GUANGZHOU, China — Shares of Tencent and NetEase plunged on Tuesday after Chinese state media branded online gaming “opium” and likened it to a drug.

The article also called for further restrictions on the industry in order to prevent addiction and other negative impacts on children.

Tencent fell around 10% in morning while NetEase was almost 14% lower in Hong Kong. Tencent is one of the world’s largest gaming companies responsible for high-profile games like “Honor of Kings.”

NetEase declined to comment. Tencent was not immediately available for comment.

The article, by Economic Information Daily, a Chinese state-run publication that’s affiliated to the official Xinhua newspaper, said that online gaming addiction among children is “widespread” and could negatively impact their growth.

The article said that in 2020, more than half China’s children were nearsighted and online games affects their education.

The sentiment in the article is not that new. For a long time, the Chinese government has been concerned about the impact of video games on minors.

In 2018, Beijing froze new game approvals over concerns that gaming was impacting youngsters’ eyesight. In China, online games require approvals from the regulators.

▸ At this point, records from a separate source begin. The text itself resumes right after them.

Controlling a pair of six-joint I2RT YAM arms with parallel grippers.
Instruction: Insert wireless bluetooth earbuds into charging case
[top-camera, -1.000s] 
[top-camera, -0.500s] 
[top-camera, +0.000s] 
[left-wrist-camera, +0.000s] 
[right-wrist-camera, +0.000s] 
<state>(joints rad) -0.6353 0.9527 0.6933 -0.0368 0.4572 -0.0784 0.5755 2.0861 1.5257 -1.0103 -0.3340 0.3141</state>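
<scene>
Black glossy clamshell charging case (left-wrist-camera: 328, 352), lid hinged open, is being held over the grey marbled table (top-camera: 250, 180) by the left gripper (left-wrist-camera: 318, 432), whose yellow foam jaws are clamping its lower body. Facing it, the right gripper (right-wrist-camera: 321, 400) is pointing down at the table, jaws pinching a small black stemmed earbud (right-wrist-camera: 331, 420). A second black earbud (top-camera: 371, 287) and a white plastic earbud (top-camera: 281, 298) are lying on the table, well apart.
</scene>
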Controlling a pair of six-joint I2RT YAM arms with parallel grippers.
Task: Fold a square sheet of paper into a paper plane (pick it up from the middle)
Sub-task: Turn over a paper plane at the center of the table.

In 2019, China brought in rules that banned those under 18 years from playing online games between 10 p.m. and 8 a.m. and restricted the amount of time they could play.

The article also called for more control over the amount of time children are playing games for and review content of games more stringently to reduce the amount of “improper” information shown to minors.

“For the next step, there should be stricter controls over the amount of time minors play online games. It should be reduced by large amount from current level,” the article said, according to a CNBC translation.